[RECORDS SUPPLIED]

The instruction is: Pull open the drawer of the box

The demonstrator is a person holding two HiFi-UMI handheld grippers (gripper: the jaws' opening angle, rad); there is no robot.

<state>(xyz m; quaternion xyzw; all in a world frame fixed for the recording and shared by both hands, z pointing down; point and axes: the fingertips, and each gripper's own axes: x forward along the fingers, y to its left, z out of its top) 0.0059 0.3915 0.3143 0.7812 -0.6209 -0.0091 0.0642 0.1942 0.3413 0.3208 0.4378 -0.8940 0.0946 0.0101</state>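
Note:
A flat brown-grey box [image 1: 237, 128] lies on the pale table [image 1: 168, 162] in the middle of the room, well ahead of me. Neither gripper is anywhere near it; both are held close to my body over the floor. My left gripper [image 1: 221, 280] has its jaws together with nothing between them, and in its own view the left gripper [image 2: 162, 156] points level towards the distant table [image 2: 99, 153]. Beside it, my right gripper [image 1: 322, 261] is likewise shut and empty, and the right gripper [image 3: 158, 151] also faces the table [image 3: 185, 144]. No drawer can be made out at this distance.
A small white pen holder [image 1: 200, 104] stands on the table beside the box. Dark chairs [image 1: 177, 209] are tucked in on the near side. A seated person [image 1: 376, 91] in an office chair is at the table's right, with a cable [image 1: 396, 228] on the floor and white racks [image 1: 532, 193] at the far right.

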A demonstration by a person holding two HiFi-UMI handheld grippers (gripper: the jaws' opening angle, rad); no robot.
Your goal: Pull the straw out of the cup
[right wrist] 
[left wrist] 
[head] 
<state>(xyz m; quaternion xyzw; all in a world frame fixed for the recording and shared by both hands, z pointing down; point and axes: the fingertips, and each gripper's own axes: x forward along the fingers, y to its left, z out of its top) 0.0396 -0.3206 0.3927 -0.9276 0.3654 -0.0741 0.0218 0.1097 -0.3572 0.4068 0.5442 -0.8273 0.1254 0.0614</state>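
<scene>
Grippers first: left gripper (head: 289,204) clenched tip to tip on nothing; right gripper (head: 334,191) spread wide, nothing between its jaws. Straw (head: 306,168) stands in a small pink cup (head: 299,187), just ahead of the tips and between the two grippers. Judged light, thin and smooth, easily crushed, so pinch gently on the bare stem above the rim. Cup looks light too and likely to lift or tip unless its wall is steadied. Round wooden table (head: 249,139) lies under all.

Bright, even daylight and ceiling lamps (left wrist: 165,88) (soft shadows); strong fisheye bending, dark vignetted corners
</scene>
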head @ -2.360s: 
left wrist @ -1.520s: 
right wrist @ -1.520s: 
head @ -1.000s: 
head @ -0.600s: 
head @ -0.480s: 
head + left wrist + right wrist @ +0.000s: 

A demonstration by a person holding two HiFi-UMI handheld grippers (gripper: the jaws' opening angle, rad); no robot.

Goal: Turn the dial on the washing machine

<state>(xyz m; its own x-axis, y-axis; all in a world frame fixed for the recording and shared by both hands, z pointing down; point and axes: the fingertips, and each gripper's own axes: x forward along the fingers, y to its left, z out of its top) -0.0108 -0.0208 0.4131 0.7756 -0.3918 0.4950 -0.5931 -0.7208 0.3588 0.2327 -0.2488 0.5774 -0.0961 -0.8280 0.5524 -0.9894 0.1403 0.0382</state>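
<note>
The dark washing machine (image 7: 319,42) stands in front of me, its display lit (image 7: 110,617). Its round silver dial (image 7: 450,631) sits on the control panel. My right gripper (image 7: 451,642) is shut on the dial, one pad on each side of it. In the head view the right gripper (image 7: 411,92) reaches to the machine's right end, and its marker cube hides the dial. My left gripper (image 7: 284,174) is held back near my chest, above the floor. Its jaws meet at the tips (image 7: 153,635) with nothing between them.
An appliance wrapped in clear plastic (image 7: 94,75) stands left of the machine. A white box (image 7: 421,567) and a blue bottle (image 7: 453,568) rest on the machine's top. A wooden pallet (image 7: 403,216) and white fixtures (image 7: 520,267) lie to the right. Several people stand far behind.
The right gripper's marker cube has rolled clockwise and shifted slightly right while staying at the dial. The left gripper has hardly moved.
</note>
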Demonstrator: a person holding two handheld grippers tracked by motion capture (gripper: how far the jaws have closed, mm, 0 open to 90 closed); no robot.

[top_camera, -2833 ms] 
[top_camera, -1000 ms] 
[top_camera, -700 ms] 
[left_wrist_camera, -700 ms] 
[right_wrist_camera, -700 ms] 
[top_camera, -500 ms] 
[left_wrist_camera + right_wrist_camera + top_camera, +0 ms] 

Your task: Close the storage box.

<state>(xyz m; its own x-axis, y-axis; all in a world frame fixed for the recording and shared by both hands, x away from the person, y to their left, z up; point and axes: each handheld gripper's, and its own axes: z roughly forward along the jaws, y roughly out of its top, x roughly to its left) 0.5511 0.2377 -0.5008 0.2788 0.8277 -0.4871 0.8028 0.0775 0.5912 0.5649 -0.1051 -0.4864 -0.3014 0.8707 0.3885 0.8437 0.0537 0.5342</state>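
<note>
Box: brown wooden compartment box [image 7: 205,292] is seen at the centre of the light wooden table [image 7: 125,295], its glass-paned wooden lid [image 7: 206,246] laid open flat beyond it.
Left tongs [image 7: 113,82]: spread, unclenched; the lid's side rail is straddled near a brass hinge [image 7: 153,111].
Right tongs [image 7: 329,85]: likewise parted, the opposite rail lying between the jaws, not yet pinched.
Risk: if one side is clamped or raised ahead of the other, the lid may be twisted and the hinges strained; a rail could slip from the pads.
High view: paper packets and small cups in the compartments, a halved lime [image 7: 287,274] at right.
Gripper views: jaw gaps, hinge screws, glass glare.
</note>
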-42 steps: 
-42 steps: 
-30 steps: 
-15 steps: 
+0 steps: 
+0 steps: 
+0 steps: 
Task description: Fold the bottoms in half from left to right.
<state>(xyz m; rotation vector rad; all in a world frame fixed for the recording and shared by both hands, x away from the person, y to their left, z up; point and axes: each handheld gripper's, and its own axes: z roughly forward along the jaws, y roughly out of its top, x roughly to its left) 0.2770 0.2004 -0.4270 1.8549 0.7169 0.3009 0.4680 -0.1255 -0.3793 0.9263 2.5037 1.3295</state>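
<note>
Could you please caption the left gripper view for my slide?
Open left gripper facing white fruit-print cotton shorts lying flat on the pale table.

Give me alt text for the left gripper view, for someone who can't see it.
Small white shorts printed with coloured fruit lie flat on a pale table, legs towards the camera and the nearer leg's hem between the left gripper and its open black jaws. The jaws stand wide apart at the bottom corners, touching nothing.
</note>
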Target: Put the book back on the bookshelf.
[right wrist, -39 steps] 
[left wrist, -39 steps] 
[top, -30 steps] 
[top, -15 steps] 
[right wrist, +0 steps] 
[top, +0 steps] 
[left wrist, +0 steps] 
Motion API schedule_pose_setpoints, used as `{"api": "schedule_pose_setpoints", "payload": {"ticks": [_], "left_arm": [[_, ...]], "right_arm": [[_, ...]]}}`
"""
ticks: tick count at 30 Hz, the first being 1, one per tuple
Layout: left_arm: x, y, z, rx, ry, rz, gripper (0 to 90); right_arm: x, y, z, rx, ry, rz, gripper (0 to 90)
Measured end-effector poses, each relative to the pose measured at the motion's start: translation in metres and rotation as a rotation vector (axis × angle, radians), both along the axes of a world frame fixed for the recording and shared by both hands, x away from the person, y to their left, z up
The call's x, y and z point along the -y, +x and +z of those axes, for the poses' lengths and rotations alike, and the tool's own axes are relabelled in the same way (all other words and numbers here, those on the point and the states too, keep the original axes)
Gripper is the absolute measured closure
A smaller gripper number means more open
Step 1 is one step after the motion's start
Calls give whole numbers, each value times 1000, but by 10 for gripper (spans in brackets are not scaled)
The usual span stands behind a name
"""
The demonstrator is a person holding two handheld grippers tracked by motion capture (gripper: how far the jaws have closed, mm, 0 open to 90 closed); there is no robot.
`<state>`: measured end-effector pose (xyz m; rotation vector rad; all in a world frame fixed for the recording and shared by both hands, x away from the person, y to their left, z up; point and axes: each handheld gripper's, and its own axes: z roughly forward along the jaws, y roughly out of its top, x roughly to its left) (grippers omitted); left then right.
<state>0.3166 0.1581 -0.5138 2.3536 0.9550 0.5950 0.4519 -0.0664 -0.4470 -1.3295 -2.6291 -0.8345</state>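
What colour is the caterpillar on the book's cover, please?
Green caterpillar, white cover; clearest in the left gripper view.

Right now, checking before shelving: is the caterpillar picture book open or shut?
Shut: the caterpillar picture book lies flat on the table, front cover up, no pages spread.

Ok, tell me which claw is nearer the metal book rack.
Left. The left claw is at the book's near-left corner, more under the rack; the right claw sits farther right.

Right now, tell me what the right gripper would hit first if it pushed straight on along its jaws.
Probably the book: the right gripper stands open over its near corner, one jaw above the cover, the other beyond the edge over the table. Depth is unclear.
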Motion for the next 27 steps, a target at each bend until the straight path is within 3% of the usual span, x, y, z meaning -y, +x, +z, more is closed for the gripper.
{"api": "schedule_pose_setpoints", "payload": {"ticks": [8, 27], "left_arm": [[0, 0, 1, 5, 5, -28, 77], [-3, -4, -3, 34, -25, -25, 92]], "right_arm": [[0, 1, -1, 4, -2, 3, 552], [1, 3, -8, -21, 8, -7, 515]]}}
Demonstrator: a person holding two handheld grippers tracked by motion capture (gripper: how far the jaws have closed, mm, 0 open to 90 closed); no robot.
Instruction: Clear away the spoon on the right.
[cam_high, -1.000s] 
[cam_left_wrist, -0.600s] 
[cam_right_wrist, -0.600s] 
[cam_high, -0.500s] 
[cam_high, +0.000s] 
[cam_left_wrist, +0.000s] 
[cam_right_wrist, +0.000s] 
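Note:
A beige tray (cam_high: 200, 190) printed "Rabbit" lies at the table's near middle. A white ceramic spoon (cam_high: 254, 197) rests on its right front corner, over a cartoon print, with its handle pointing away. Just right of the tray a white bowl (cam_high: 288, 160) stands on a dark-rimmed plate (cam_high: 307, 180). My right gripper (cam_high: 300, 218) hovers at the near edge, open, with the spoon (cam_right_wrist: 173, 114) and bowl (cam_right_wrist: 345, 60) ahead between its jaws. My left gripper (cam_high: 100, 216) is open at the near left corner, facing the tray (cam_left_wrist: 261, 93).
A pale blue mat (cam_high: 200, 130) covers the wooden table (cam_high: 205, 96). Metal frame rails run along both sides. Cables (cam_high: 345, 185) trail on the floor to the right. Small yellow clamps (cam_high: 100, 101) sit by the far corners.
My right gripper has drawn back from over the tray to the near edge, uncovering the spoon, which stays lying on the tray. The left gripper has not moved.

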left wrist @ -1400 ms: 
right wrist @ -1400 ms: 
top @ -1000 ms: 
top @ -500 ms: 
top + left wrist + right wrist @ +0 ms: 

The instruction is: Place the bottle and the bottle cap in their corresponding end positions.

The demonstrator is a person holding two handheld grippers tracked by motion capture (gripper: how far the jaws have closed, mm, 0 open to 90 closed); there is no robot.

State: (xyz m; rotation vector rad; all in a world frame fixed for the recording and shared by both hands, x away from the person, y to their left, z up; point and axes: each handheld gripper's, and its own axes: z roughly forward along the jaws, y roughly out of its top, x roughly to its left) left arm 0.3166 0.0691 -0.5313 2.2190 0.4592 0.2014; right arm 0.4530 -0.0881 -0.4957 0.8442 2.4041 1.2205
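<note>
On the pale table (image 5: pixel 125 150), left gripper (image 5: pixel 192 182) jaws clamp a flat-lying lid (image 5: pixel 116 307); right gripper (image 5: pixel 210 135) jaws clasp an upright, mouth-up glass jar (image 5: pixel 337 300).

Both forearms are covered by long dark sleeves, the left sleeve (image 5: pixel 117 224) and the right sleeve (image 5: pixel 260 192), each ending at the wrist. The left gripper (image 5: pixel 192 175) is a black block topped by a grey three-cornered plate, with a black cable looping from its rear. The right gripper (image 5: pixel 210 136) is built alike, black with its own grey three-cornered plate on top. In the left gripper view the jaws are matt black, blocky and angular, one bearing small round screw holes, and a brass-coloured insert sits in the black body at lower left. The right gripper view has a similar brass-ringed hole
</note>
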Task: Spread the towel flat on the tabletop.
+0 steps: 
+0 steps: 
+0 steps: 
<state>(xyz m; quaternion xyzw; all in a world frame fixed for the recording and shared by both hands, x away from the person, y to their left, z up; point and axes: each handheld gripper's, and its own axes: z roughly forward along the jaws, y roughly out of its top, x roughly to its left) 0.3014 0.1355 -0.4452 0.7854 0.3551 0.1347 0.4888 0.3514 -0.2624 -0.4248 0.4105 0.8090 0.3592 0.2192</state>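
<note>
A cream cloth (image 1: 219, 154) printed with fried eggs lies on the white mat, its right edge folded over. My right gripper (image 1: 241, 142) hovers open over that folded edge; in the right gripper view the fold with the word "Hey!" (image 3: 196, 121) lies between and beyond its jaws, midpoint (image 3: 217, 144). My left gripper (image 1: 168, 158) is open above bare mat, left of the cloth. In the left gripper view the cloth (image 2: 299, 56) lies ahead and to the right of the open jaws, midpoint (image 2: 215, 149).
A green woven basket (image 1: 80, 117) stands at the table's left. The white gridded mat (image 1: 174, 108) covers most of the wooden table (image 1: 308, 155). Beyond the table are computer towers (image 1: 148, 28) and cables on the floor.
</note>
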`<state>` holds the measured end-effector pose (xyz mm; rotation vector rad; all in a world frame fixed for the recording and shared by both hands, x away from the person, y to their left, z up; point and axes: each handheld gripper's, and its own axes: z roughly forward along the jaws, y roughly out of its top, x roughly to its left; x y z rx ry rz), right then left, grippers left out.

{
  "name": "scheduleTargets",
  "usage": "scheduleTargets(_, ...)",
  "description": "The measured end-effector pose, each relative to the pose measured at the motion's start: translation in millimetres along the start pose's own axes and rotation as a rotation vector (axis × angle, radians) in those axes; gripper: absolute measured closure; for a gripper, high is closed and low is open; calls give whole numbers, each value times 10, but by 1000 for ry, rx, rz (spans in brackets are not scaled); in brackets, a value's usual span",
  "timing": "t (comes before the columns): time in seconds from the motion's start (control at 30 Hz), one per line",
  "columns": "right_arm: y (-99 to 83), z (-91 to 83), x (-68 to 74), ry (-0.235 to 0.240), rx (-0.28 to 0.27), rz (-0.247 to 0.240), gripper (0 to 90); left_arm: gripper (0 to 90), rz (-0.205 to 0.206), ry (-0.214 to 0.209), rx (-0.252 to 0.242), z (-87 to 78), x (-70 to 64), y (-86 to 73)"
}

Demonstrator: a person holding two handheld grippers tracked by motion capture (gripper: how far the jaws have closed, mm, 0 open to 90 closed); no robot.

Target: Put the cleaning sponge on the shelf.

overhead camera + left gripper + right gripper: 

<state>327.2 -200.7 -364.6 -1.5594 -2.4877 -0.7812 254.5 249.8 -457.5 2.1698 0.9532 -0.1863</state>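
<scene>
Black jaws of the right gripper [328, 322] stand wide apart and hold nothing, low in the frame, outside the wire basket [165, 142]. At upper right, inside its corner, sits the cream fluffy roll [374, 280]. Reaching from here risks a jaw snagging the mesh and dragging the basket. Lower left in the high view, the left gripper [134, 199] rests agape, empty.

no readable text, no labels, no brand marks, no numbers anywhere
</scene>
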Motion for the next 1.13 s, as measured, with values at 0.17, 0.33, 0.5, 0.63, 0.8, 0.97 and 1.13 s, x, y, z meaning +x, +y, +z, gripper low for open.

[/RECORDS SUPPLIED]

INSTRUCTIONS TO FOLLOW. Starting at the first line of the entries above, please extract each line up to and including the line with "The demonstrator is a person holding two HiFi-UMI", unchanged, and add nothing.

RESULT OF THE EXERCISE.
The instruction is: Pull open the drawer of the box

The demonstrator is a person holding two HiFi-UMI handheld grippers (gripper: the jaws' opening angle, rad); there is no robot.

What the exercise asked for is now done.